### Data section
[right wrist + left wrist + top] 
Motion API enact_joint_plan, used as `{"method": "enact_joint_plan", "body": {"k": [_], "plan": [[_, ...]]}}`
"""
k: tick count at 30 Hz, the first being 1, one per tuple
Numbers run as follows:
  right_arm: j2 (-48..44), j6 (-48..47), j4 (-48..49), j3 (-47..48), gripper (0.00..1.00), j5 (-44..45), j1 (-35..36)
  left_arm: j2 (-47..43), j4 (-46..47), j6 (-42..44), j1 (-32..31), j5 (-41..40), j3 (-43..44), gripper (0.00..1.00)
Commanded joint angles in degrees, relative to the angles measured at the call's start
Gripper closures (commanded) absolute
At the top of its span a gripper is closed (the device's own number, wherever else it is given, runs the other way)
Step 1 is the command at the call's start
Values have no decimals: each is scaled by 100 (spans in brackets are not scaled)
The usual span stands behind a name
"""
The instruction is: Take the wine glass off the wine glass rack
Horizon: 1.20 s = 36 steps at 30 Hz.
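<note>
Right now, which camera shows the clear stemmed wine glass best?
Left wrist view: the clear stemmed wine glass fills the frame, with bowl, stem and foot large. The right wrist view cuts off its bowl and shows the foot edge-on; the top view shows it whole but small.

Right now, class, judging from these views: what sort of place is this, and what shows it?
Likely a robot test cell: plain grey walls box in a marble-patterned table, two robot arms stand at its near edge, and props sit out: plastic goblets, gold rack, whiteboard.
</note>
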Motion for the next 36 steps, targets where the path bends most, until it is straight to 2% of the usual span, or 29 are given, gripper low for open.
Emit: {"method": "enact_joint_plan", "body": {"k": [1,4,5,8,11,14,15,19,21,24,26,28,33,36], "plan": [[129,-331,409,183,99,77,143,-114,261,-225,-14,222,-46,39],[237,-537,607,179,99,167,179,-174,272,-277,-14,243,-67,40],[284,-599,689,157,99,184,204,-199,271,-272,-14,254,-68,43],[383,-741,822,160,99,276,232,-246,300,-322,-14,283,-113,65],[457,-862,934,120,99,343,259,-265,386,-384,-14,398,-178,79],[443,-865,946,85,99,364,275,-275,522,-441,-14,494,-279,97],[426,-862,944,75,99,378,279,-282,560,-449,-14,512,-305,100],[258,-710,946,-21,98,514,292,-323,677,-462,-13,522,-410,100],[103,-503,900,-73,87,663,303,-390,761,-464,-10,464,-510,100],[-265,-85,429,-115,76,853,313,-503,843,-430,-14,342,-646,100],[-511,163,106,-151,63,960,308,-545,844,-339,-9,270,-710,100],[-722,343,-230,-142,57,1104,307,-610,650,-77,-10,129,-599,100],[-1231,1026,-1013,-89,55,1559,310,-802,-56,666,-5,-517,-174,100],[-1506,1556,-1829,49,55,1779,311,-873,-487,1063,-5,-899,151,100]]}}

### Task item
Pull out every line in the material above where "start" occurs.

### Result of this task
Commanded joint angles in degrees, relative to the angles measured at the call's start
Step 1 is the command at the call's start

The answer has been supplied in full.